Eigentlich hätten es normale Wahlen werden sollen. Noch vor einem halben Jahr gähnten die politischen Beobachter beim Gedanken an den Urnengang, und die spannendste Frage war, wer als Chef der größten Partei von der Königin den Auftrag zur Regierungsbildung bekommen würde - die sozialdemokratische "Partei der Arbeit" (PvdA) oder der zweitgrößte Koalitionspartner, die rechtsliberale VVD. In der direkt gewählten zweiten Kammer des Parlaments hatte die PvdA 45 Sitze, die VVD nur 38. Beide regieren seit acht Jahren zusammen mit der linksliberalen D66 (14 Sitze).

Inzwischen rechnen die Sozialdemokraten schon damit, sich nach dem heutigen Mittwoch von der Macht verabschieden zu müssen. Hauptgrund: der rasante Aufschwung einer neuen Rechten in den Niederlanden, deren Bedeutung Premierminister Wim Kok und seine Sozialdemokraten ebenso unterschätzt haben wie die Folgen des 11. September und die Unzufriedenheit über die Fehler und Versäumnisse der letzten acht Jahre. Besonders in den letzten vier Jahren ging immer mehr schief: Korruptionsaffären bei der Vergabe öffentlicher Aufträge für große Infrastrukturprojekte kamen an die Öffentlichkeit, die Wartezeiten für Operationen betragen Monate, das Unterrichtswesen erhält im internationalen Vergleich schlechte Noten, die Autobahnen sind verstopft, und die Züge kommen ständig zu spät - fatal für ein Land, dessen Arbeitsmarkt so sehr auf Mobilität angewiesen ist. Und nach den Anschlägen des 11. September regierte die Regierung in Den Haag langsam und nachlässig.

Sie hielt einen Justizminister im Amt, der zuließ, dass Zoll und Polizei am Flughafen Schiphol Drogenkuriere freiließen, weil es nicht genug Zellen für Untersuchungshäftlinge gab. Steigende Kriminalitätsraten in den großen Städten ließen den Ruf nach einem starken Staat auch schon vor dem 11. September laut werden.

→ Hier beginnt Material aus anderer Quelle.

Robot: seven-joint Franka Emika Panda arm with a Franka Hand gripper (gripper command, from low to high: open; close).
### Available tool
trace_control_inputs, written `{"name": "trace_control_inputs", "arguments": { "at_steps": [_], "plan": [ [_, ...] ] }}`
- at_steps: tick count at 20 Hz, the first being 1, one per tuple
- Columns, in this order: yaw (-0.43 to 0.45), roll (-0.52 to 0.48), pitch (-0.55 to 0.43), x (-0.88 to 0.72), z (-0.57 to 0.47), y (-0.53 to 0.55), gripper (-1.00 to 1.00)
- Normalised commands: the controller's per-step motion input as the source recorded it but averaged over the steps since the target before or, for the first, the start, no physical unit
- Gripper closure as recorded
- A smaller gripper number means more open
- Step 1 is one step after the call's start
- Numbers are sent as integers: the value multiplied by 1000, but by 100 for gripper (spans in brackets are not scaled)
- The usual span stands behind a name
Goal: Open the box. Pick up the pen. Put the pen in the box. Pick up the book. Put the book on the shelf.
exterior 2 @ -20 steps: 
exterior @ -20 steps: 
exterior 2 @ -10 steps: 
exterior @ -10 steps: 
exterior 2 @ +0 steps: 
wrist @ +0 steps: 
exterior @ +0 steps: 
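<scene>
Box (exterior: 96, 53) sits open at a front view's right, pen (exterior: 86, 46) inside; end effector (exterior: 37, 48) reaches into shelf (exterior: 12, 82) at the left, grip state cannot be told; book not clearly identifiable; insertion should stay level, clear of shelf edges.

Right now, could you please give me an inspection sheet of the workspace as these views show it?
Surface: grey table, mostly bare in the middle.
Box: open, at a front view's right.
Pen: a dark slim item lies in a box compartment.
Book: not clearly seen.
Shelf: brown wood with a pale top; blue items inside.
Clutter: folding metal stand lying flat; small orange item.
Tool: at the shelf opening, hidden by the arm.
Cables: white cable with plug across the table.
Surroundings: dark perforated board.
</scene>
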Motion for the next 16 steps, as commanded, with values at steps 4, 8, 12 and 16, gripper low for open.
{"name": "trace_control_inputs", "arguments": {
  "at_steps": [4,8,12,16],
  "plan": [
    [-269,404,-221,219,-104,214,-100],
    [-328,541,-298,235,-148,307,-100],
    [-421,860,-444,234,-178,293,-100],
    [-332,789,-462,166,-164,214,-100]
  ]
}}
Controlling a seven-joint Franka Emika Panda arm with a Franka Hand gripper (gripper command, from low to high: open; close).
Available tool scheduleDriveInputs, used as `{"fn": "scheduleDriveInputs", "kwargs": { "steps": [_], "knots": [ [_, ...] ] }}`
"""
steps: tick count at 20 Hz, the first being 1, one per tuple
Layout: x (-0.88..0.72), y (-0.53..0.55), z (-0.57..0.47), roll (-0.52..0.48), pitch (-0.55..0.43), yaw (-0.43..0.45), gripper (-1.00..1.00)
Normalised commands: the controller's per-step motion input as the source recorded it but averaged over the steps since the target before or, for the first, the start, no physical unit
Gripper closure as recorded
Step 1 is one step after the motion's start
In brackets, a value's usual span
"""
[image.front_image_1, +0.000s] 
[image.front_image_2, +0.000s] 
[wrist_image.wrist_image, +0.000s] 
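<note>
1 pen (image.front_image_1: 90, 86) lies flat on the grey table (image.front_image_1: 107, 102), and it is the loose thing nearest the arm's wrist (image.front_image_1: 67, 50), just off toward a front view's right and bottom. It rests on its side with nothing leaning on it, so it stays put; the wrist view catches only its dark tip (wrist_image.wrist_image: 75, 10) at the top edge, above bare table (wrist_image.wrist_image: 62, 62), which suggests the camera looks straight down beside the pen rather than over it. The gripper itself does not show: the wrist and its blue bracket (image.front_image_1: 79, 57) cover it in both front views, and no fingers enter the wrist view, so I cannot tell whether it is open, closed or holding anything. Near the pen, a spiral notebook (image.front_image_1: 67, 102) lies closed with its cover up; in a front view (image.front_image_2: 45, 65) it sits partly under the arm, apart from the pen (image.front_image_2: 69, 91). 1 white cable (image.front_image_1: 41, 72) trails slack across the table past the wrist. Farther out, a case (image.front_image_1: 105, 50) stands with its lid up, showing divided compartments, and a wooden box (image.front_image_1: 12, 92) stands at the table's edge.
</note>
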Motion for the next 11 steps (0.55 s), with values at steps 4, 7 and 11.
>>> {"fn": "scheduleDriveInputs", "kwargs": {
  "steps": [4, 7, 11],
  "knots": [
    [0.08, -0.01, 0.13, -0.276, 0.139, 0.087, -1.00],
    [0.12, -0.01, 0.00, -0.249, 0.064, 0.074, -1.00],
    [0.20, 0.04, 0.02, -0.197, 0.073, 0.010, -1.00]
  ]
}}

Doch auch Monate nach den Attentaten in den USA gab es in den Niederlanden niemanden, der das Thema "innere Sicherheit" so deutlich politisch besetzte wie beispielsweise der deutsche Innenminister Otto Schily.

Neue Koalition

Das war die Chance für die "neue Rechte" der Niederlande unter dem Rotterdamer Soziologieprofessor Pim Fortuyn, der schnell die Themen Einwanderungsstopp und innere Sicherheit für sich entdeckte. Nach der jüngsten Umfrage sollte Fortuyns Liste die zweitgrößte Fraktion im Parlament stellen (28 Sitze), nach den Christdemokraten mit 31. Genug für eine Neuauflage jener Koalition, die Fortuyns Leute in Rotterdam durchsetzten: Dort regieren sie zusammen mit Rechtsliberalen und Christdemokraten. Umfrage sagt Erfolge für Fortuyn-Partei voraus Fortuyns Partei kann bei der heutigen Wahl auf deutliche Erfolge hoffen. Eine am Dienstagabend veröffentlichte Umfrage sagte der erst vor drei Monaten gegründeten "Liste Pim Fortuyn" (LPF) 24 der 150 Parlamentssitze voraus. Damit würde sie viertstärkste Fraktion. Die bisher oppositionelle Christdemokratische Partei CDA kann der Umfrage zufolge beim Urnengang auf 35 Sitze hoffen. Die regierenden Sozialdemokraten müssen mit dramatischen Einbrüchen rechnen. Sie kämen nur noch auf 26 Mandate und damit 19 weniger als bisher. Fortuyn war am Montag vergangener Woche in Hilversum erschossen worden. Sein Tod erschütterte das Land und brachte seiner Partei nach Ansicht von Politologen einen Beliebtheitsschub.